## PROBLEM DETAILS
Across the data below, how many lines hold "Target"? Answer with that number and nothing else.

## PROVIDED ENTRIES
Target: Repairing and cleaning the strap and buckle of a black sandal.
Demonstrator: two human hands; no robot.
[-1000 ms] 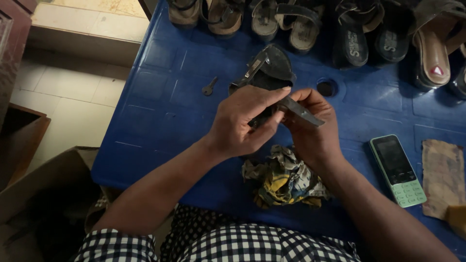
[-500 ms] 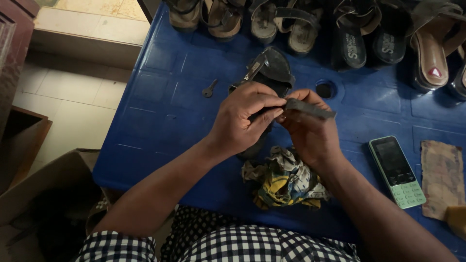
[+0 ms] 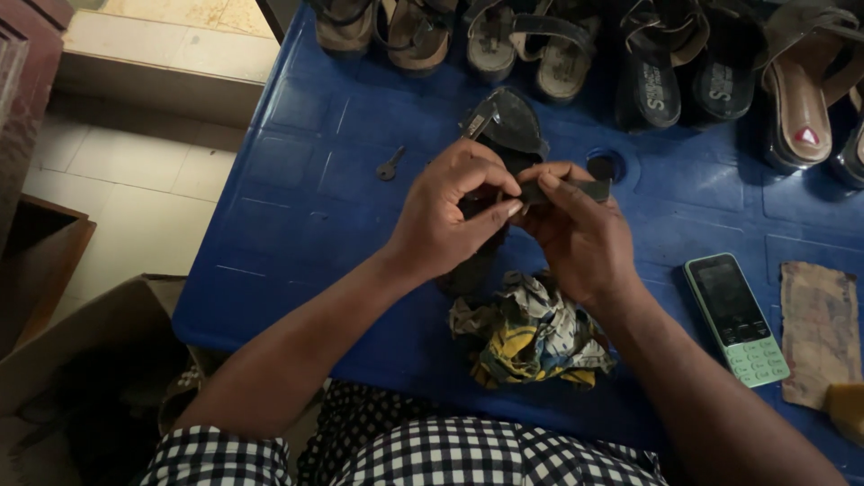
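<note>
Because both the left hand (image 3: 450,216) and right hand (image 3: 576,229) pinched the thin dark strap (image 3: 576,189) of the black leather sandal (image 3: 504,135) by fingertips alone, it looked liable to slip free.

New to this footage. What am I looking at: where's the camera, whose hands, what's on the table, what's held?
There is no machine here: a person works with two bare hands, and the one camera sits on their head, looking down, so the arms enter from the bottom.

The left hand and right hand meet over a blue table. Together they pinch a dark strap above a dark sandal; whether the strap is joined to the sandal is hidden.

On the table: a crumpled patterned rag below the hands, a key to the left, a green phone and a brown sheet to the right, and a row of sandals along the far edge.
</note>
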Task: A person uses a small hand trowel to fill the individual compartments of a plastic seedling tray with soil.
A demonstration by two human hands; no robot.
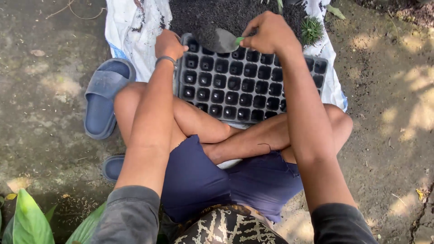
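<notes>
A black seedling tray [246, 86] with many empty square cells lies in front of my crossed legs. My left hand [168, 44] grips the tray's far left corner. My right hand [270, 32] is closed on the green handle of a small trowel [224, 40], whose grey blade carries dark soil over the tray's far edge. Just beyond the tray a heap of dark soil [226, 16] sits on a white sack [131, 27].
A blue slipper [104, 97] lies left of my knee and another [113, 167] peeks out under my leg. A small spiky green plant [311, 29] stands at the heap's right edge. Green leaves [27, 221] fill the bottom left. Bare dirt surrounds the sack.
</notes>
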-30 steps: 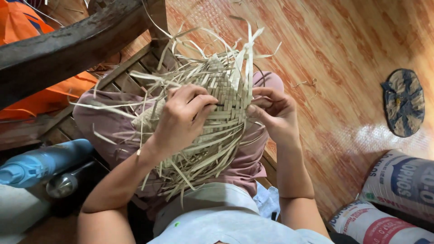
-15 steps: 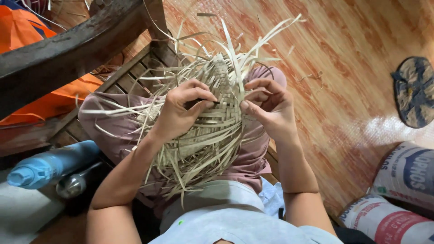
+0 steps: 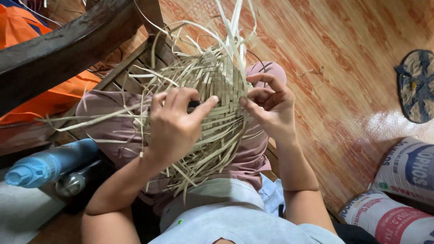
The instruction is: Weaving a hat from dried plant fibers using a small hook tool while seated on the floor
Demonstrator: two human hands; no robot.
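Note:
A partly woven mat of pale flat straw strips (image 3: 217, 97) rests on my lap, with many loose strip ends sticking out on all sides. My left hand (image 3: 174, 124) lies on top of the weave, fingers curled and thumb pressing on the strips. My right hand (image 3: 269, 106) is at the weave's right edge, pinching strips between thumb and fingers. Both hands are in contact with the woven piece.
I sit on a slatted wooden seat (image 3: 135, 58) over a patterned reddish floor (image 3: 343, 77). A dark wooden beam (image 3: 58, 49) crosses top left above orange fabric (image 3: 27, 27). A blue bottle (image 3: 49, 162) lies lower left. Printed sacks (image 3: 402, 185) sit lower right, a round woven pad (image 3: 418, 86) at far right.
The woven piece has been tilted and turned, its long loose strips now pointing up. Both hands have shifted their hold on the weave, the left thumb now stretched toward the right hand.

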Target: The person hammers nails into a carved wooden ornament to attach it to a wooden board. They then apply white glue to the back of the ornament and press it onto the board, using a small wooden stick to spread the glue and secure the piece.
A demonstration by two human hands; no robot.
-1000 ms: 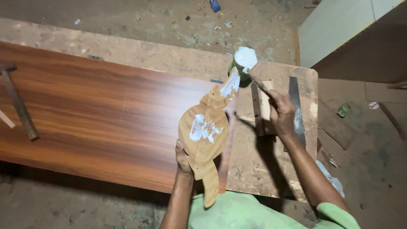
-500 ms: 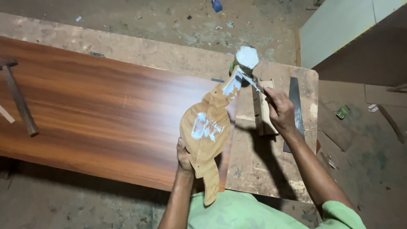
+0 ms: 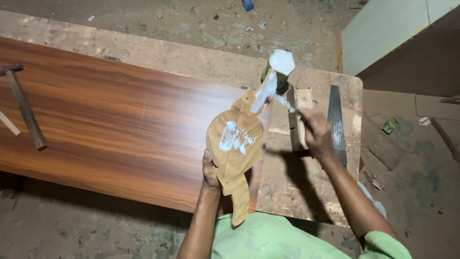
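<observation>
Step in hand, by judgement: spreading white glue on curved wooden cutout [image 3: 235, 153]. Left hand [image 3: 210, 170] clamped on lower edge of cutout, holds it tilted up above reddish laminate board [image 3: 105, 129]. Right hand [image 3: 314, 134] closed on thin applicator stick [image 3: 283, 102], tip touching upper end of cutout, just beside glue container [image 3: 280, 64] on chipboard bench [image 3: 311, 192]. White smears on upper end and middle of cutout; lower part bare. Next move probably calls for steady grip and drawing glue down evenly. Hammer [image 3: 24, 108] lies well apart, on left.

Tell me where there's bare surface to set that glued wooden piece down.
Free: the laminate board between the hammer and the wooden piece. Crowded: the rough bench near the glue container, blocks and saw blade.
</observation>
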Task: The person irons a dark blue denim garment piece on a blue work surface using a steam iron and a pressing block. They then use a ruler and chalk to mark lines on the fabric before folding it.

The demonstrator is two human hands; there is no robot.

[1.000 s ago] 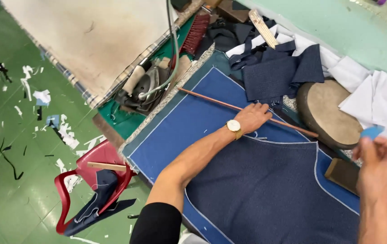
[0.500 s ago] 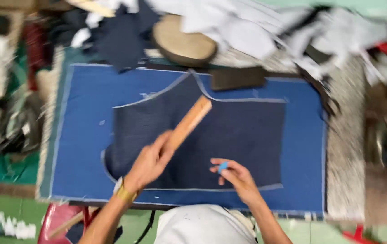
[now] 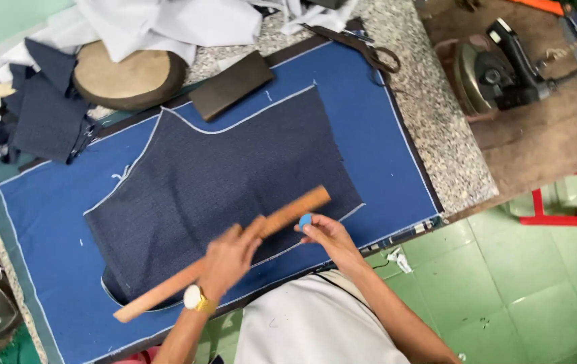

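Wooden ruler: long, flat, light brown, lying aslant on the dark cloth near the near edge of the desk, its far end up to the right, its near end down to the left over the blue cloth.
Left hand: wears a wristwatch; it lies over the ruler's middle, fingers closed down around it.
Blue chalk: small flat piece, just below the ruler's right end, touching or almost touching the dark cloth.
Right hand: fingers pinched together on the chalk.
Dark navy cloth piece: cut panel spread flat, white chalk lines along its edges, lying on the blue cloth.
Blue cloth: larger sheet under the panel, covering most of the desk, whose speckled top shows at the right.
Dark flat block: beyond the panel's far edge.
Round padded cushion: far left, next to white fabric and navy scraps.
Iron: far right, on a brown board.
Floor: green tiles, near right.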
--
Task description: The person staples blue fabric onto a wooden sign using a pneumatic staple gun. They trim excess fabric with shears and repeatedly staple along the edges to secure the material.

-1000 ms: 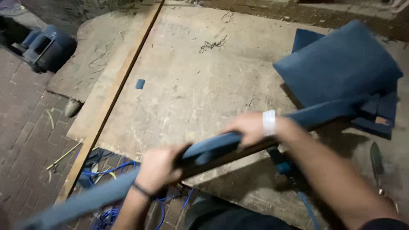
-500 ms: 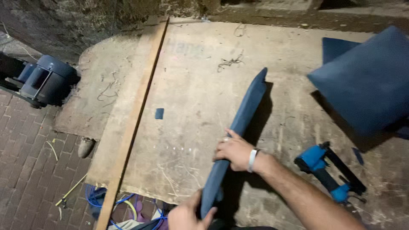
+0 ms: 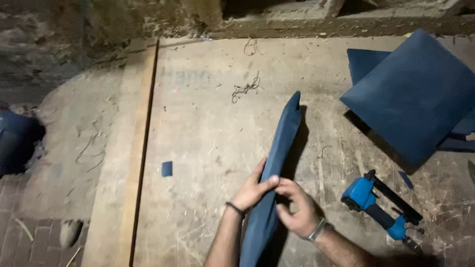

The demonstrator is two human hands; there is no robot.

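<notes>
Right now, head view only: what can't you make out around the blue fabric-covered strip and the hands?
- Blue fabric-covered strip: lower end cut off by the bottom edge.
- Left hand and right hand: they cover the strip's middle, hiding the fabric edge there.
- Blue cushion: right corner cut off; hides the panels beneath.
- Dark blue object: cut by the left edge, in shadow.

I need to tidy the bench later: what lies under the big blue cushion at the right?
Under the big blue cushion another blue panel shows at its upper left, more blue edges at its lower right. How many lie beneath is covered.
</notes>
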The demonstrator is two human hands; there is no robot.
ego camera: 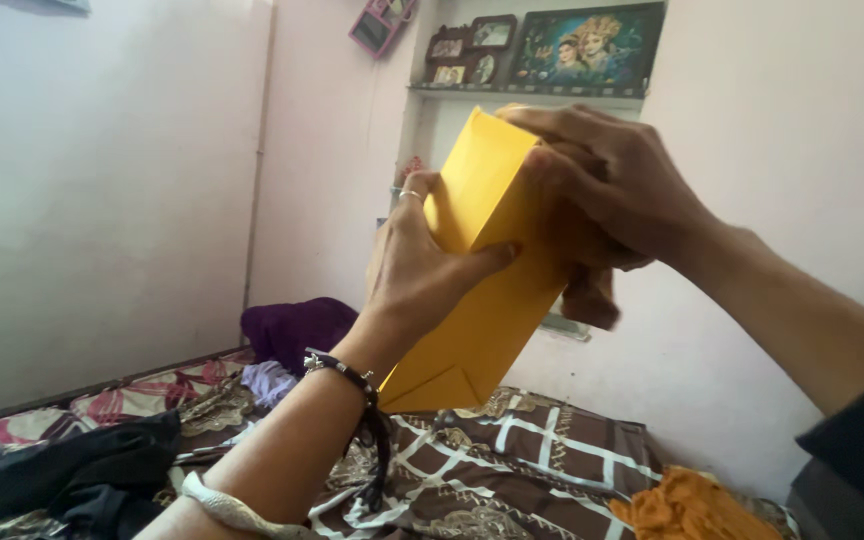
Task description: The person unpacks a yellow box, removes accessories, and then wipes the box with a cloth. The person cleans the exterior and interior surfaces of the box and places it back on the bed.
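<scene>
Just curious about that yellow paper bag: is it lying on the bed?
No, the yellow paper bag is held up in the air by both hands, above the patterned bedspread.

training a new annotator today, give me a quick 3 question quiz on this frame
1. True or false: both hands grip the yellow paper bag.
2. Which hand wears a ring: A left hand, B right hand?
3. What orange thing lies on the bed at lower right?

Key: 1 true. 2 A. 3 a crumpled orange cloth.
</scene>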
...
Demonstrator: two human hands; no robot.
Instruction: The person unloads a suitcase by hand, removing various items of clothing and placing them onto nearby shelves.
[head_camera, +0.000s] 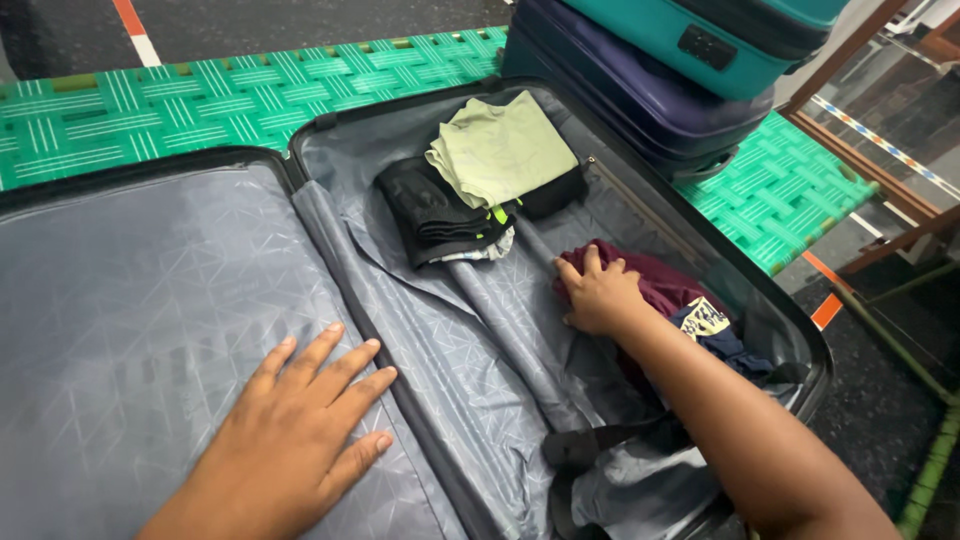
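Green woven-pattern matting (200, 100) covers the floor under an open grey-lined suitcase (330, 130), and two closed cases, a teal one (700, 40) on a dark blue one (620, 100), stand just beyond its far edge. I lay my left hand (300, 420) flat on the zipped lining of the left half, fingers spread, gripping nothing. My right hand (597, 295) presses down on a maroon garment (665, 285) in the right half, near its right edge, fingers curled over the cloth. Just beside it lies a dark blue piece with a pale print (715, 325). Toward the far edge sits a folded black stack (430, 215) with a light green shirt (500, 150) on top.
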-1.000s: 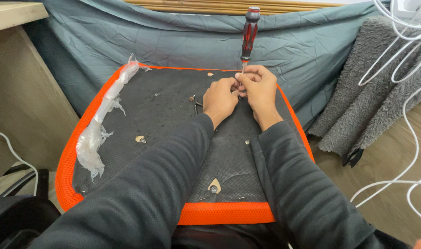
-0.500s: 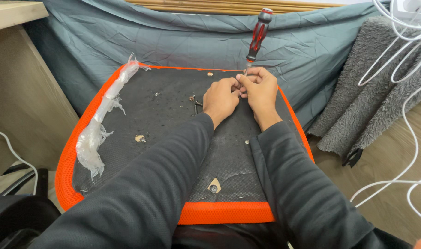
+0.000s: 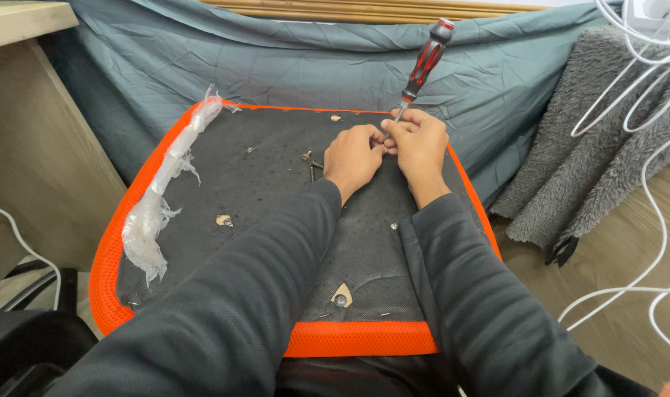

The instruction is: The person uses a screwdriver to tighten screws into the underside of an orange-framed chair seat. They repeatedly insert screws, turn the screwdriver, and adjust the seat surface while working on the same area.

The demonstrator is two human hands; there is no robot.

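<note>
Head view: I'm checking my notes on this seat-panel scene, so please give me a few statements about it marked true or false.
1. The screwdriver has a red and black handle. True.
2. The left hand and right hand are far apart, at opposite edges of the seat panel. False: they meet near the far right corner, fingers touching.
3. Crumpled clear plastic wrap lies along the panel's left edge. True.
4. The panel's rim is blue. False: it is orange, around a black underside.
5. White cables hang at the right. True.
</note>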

## OUTPUT OF THE EXERCISE
2